Tesnus is Sunset spelled backwards and is a creative name for a railroad town established in 1882 within the Gage Ranch as a section foreman town, water pumping station, and rail siding on the Southern Pacific Railroad. The town, now vanished, had at one time a post office, a section house, residences for the families, and several other buildings. It also served as a shipping point for ranchers in the area. Sunset, the preferred name after the Sunset Limited, was already taken in Texas so they just spelled it backward!
Location
Tesnus Ranch is located just 45 minutes from the Gage Hotel east of Marathon on highway 90 then south 12 miles on a private well-maintained deeded easement road to the ranchs front gate. The Union Pacific Railroad cuts through the ranch and near the old town site of Tesnus is where the current headquarters is located. This vast private area is bounded by the House Top Mountains on the north and east and Shely Peaks Mesa on the south with a series of wooded canyons, mountains, valleys, and draws. Maxon Creek and Alamo Creek cut across this ranch creating vegetated riparian areas.
Acreage
19,814.23+/- Acres
Description
Tesnus is a cattle and hunting recreation ranch with an amazing amount of seclusion framed between towering mountains all within diverse low, mid to high desert habitats. An excellent all-weather caliche road provides access into the ranch where near the entrance there is a very nice modern 3-bedroom 2-bath Headquarters home with covered porches and large windows framing the area mountains. The house is within a complex of older outbuildings, barns, and pipe pens with scales. Beyond the Headquarters there is a series of roads that provides access to the mountains and across the broad valleys throughout the ranch.

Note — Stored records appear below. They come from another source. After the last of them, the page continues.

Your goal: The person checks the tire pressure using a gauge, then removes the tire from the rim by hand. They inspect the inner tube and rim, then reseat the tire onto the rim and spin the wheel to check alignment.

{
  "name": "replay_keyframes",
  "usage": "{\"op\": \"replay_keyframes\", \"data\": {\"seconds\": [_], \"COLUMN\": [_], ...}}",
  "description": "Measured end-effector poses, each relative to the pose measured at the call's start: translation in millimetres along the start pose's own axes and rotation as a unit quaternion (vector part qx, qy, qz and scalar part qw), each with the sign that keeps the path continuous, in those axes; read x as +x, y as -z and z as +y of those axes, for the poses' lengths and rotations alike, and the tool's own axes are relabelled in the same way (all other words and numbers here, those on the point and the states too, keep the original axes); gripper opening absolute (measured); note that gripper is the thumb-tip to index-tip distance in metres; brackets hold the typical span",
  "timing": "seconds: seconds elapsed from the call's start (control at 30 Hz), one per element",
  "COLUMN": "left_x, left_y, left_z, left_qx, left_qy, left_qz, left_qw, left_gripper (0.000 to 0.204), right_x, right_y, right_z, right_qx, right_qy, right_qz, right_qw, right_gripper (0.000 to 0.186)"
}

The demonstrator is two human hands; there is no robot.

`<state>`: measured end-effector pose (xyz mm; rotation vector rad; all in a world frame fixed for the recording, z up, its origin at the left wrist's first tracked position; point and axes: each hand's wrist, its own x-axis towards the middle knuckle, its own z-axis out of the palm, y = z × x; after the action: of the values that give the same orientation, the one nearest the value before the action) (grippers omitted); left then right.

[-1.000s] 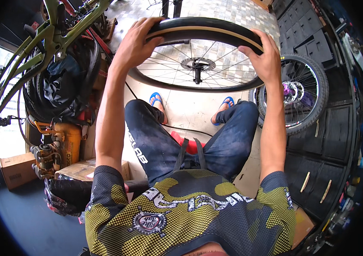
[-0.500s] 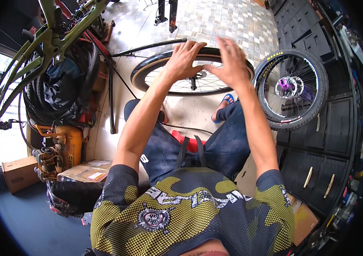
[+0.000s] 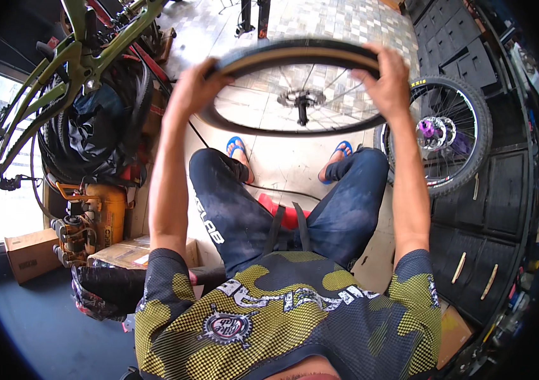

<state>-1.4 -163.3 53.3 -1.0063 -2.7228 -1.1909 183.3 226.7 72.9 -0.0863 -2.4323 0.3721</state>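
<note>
A bicycle wheel (image 3: 301, 49) with a black tire and tan band lies tilted in front of me, slightly blurred by motion, its spokes and disc rotor (image 3: 302, 100) showing. My left hand (image 3: 198, 85) is closed on the upper left of the tire, thumb toward the inside. My right hand (image 3: 386, 82) grips the upper right of the same tire. My feet in blue sandals and my bent knees are just below the wheel.
At left are a green frame (image 3: 70, 82), piled black tires (image 3: 124, 152), an orange compressor (image 3: 101, 215) and cardboard boxes (image 3: 32, 253). A knobby-tired wheel (image 3: 472, 139) with a purple hub leans at right against black drawers (image 3: 446, 259). A fork (image 3: 262, 19) stands beyond me.
Half a second ago my hands were close together near the middle of the tire. They have spread apart to its two sides and lifted the wheel's near-top rim higher, much as one second ago.
</note>
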Motion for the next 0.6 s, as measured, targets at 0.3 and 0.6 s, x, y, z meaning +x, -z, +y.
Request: {"op": "replay_keyframes", "data": {"seconds": [0.3,0.6], "left_x": [19.4,-3.0], "left_y": [-32.6,-118.7], "left_z": [27.3,33.4], "left_qx": [0.181,0.234], "left_qy": [-0.103,-0.123], "left_qz": [0.019,0.016], "left_qw": [0.978,0.964], "left_gripper": [0.071,0.069], "right_x": [-65.9,-78.5], "right_y": [-51.5,-53.9], "right_z": [45.3,53.1], "right_qx": [-0.007,-0.102], "right_qy": [-0.008,-0.162], "right_qz": [0.067,-0.189], "right_qw": [0.998,0.963], "right_gripper": [0.084,0.116]}}
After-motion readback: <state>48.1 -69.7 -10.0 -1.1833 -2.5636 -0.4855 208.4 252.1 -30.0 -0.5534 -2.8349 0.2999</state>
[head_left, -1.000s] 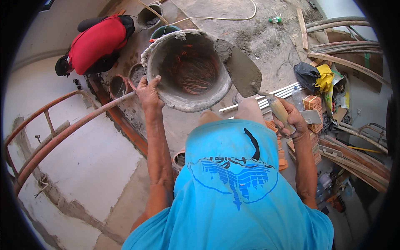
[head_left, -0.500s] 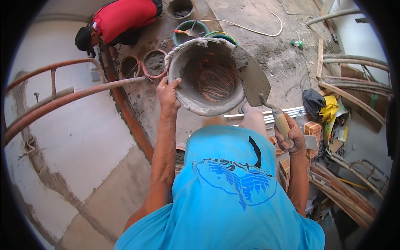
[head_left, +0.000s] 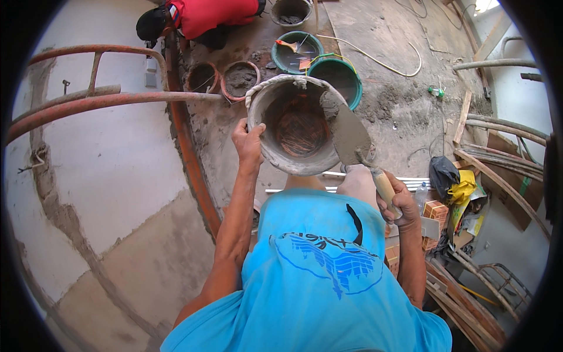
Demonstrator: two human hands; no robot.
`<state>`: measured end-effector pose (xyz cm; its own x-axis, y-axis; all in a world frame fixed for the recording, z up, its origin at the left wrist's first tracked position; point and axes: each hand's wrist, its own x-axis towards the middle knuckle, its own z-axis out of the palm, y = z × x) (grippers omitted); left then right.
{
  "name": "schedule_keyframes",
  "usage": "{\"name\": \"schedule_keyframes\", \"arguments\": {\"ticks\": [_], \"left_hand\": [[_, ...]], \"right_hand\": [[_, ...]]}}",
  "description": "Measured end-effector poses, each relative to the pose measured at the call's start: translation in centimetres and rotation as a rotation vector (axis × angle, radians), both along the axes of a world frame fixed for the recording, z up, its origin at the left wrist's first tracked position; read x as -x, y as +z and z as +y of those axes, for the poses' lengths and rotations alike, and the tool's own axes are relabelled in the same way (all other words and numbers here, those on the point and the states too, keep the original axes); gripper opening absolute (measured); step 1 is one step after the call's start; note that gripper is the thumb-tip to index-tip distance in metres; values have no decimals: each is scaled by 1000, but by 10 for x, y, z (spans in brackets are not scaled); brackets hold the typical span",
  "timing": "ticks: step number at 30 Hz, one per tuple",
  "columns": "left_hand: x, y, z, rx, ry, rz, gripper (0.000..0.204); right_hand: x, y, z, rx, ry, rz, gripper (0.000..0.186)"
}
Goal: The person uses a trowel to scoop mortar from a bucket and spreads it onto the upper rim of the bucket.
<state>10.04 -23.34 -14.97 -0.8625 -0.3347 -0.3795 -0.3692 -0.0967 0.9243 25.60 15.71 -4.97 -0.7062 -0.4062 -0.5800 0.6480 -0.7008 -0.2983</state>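
Note:
My left hand (head_left: 249, 142) grips the left rim of a mortar-stained bucket (head_left: 267, 120), held up in front of my body with its mouth tilted toward me. Scraped orange streaks show on the bucket's inside, and a twisted rope handle (head_left: 252, 95) lies along its rim. The fingers of my right hand (head_left: 402, 202) are wrapped around the pale handle of a trowel (head_left: 354, 139). Its blade is coated with grey mortar and reaches the bucket's right rim. A lump of mortar (head_left: 330, 105) sits at the blade's tip, just inside the bucket.
Beyond the bucket stand two green tubs (head_left: 357, 101), two terracotta-coloured pots (head_left: 258, 73) and another bucket (head_left: 308, 22). A person in red (head_left: 214, 16) bends low at the far left. Curved metal bars (head_left: 135, 101) cross the left side. Bricks (head_left: 435, 210), bags (head_left: 444, 171) and planks lie right.
My view has shifted, so the surroundings appear lower and farther right. The bucket and trowel sit lower in view, uncovering more of the green tubs. Both hands keep their grips.

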Motion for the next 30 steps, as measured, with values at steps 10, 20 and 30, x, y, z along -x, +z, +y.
{"name": "schedule_keyframes", "arguments": {"ticks": [10, 20, 30], "left_hand": [[-72, 21, -50, 268, 259, -76, 27], [-222, 16, -102, 330, 845, -82, 42], [-312, 25, -114, 366, 1054, -104, 44]], "right_hand": [[26, -6, 33, -99, 229, -22, 95], [76, -24, 77, -173, 525, 40, 92], [106, -53, 20, -271, 667, 21, 83]]}}
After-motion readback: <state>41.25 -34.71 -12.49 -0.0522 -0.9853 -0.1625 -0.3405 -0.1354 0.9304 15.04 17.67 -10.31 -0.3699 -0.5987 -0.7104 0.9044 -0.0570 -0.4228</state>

Housetop Mountain to the north is the dominate nearby feature with the mouth of Fin del Mundo Canyon spilling out into hills and slopes above the Headquarters. Dramatic is an understatement! Castle Mountain to the south of the headquarters adds additional vistas as the main road heads south toward Alamo and Maxon Creeks. The roads heading up into the high country on the east are well built and once on top the views are stunning. Hanging limestone valleys with pines, madrones, oak, juniper and diverse yuccas and shrubs creates a lost world where you can find elk, deer, and aoudad. From the top you can see the Maderas del Carmens, and Sierra Del Carmens in Mexico as well as the Chisos Mountains of Big Bend National Park to the south. The Shely Peaks Mesa and the various mountains on the ranch to the south contribute to the array of stunning views. Elevations range from 3,761 to 4,850 feet.
Once you get into the south Shely Mesa area up Alamo Canyon there are limestone cliffs, wooded canyon floors, pinon pine woodlands, and towering mountain tops. A road will take you to the Mesa South Rim where you can look off over San Francisco Creek valley into Mexico beyond.
Habitats here are diverse on Tesnus with lower to mid elevation desert grasslands and scrubs, wooded canyons to pine-oak highlands and an array of Chihuahuan Desert grasses, forbs, shrubs, cactus, and trees. Plants include dagger, yucca, lechuguilla, creosote, catclaw, javalina bush, mariola, sotol, ocotillo, and cholla with a mix of chino grama, black grama, red grama, bear grass, and sideoats grama. Brush and trees include pinon pine, juniper, hackberry, mesquite, persimmon, madrone, sumac, mountain laurel, and oaks in the higher elevations and draws. In springtime this landscape is in bloom with a wide variety of cacti, yucca, daggers, and native forbs.
Wildlife
This property is home to many species of birds, raptors, songbirds, and game birds such as blue (scaled) quail, mourning dove and white-winged dove as well as larger mammals such as desert mule deer, elk, javelina, aoudad, mountain lion, and occasional black bear. The brush, forbs, and grasses provide excellent habitat for these game and non-game animals. Wooded canyons are ideal for birdwatching and during spring and fall migration a myriad of neotropical songbirds.
Improvements
The ranch is a working cattle ranch with a very nice headquarters home and outbuildings next to a very nice set of central pipe shipping pens. Tesnus has a well-developed extensive water system that is need of repair but with electricity all the way down the railroad tracts there are a series of submersible pumps and boosters that pumps the water up into the mountains and into a series of reservoirs and troughs. Roads provide access to most all of the ranch and there are several crossings over the railroad and two Trestles you can drive under.
Water
There are seven wells both submersible and windmills that are tied into an extensive water system that scatters water not only through the low country but also into the high mountains. This system is being repaired by the current Lessee and once back in operation will be a reliable system for wildlife, livestock and the Headquarters. Water in the region is excellent and abundant. There are several earthen tanks that provide water during wet periods of the year.
Additional acreage may be available from Seller!